Mr Butler said there were 4000 people currently in hospital with the virus but said he had not been presented with evidence that the wearing of masks should again be enforced in public.
“There’s no advice to me that we should introduce broad-based mask mandates,” he said.
“The chief health officers [from the states and federal governments] met in the last couple of days and there was [no] such advice given by them.
“I think the broad view is that this phase of the pandemic mask mandates and things like that are best done in a targeted way.
“There’s mask mandates in aged care, in health facilities, on public transport, on aeroplanes.
“If you’re in a crowded indoor space with no ability to socially distance, you should give strong consideration to wearing a mask.”

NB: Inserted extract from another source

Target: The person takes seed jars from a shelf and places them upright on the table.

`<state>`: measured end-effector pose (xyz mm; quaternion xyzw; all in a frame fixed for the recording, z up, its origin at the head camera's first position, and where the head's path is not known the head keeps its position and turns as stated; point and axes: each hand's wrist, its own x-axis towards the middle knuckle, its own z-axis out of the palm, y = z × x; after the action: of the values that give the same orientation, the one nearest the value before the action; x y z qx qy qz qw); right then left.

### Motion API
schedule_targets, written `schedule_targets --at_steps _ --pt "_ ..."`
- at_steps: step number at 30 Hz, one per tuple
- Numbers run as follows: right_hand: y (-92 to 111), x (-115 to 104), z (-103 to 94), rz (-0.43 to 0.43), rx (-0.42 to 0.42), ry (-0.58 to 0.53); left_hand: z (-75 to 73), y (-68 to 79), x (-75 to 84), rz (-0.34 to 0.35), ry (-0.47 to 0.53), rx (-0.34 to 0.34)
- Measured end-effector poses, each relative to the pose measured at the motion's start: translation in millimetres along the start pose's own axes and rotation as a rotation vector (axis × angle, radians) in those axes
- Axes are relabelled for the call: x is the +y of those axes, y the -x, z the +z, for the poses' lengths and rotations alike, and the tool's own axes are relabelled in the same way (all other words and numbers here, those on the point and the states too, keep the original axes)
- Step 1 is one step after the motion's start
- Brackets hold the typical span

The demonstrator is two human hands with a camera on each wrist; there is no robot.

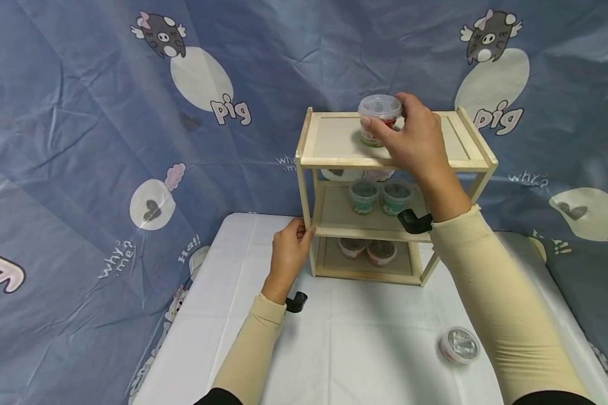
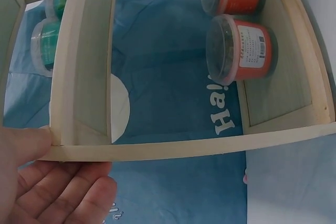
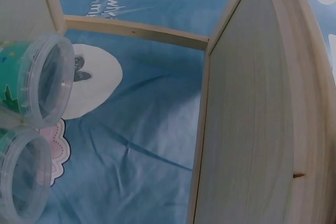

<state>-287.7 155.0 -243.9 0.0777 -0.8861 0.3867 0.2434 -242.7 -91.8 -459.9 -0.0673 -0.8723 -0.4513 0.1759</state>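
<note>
My right hand (image 1: 420,138) holds a clear-lidded plastic tub (image 1: 380,107) with a red and green label between thumb and fingers. The tub is upright at the top board of a three-tier wooden shelf (image 1: 354,232); whether its base touches the board I cannot tell. At the shelf's left front post, my left hand (image 1: 289,253) grips the wood, thumb on one side and fingers on the other in the left wrist view. Two green tubs (image 1: 363,197) stand on the middle tier, and two red tubs (image 2: 252,51) on the bottom one. The right wrist view does not show the hand.
Another lidded tub (image 1: 460,345) stands on the white tablecloth (image 1: 354,349), right of the shelf's front and beside my right forearm. A blue printed cloth (image 1: 273,67) hangs close behind the shelf and along the left side.
</note>
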Motion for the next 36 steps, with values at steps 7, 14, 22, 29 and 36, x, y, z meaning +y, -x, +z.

Mask mandates are generally the purview of state governments; it remains compulsory to wear a mask while using public transport in New South Wales, Victoria, Western Australia, ACT and Queensland, though media reports have suggested such rules are not often endorsed.
The Australian Health Protection Principal Committee, a body composed of states’ chief health officials, warned on Friday that the current third wave of Omicron infections did run the risk of overwhelming community health services and the hospital system.
“We expect that this wave will lead to a substantial increase in infections, hospitalisations and sadly, deaths, at a time when our communities and health systems are already under strain,” the body said in a statement.
Mr Butler said on Sunday that the government was standing by a decision to wind up emergency payments made to casual workers in order to provide for periods when they were unable to work due to the isolation requirements that follow a COVID diagnosis.
Unions have slammed the cessation of the Pandemic Leave Disaster Payment and said it cuts against workers’ rights but also broader public health goals.
“This decision will result in workers working while they are sick, which we have known since the first days of the pandemic is a certain way to more rapidly spread the virus and put more people at risk,” ACTU president Michele O’Neil said.
Mr Butler said emergency payments could not be continued indefinitely but that the government reserved its right to change tack as the current Omicron wave and winter wore on.